Barclays chief executive Antony Jenkins has defended the bank's controversial decision to increase bonuses as “a wise investment” for the business as he announced the creation of a “bad bank”.
The huge unit will contain £115 billion of assets which Eric Bommensath — presently the co-head of Barclays investment bank — has been told to get down to £50 billion by the end of 2016.
Much of the assets will come from the fixed income operations that were core parts of the old Barclays Capital built into a powerhouse by former chief executive Bob Diamond.
Jenkins — who also announced today that 19,000 jobs will be cut at Barclays over the next three years — justified the move, saying “we live in different times now”.
However, he was unrepentant over the rise in bonuses which inspired a revolt among shareholders at a stormy AGM last month. He said it meant more top bankers are now sticking with Barclays after a series of raids by rivals doubled the rate of defections last year.
Jenkins further dismissed speculation that the departure of top deal-maker, Skip McGee, as head of Americas would lead to an exodus.
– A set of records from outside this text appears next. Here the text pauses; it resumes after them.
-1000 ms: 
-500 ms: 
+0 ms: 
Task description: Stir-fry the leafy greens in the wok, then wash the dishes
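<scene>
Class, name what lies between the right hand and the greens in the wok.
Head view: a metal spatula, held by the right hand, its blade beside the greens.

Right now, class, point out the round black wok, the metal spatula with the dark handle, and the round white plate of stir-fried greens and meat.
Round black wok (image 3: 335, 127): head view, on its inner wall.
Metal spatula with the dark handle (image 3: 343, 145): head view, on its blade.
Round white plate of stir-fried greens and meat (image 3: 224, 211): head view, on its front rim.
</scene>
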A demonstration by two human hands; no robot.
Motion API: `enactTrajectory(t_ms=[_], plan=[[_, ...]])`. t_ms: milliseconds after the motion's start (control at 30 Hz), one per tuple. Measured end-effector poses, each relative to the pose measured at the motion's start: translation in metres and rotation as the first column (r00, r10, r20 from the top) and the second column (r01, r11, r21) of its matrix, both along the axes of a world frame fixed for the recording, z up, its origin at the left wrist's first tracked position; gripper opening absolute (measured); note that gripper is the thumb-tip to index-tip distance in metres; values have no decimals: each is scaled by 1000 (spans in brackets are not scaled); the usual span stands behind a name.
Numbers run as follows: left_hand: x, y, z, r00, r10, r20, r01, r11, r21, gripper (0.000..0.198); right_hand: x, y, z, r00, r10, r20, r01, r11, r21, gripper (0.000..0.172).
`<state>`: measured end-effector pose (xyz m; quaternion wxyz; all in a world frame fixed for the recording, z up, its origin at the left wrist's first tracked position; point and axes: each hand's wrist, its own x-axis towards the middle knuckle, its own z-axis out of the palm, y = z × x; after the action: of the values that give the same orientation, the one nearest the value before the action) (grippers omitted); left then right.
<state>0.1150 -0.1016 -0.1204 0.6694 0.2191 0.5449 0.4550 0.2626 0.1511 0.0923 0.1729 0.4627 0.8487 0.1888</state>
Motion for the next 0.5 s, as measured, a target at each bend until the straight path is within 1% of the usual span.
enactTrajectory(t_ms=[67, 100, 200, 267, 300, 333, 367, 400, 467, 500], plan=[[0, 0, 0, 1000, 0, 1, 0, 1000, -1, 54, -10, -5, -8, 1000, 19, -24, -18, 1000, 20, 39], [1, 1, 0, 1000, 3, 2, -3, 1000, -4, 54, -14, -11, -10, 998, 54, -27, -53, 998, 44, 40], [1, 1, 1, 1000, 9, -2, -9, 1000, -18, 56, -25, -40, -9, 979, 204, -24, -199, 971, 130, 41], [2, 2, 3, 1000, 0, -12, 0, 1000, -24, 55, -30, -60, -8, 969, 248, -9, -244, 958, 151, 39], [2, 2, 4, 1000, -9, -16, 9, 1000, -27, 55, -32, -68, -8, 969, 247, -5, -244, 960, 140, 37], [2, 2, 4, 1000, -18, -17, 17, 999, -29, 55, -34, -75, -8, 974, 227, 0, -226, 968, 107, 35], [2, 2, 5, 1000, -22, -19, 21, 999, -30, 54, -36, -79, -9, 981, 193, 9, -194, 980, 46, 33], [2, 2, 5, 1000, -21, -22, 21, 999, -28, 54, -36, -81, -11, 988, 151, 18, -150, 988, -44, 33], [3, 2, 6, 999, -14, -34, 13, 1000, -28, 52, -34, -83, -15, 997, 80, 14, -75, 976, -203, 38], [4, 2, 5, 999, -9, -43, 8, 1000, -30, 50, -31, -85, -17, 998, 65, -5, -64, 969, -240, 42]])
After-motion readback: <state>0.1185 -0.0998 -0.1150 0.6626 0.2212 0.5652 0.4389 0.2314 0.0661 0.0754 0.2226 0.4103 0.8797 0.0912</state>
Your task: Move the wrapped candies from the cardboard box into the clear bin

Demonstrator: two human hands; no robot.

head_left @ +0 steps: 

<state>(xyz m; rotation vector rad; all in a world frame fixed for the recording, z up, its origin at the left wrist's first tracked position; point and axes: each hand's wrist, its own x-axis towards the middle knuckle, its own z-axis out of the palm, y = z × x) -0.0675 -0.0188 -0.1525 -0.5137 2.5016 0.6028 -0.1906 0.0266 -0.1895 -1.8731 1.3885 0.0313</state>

“What we have seen is that the money we have invested in paying higher bonuses is doing the job of protecting people within the investment bank at managing director level,” he said. “The decision we took last year has proved a wise investment. We have seen no change at all in attrition [since McGee’s departure was announced] which is lower than it was last year.”
Jenkins said the businesses in the “bad bank” — including fixed income instruments, currencies and commodities — no longer made sense. But he denied that the move had been prompted by regulators’ probes.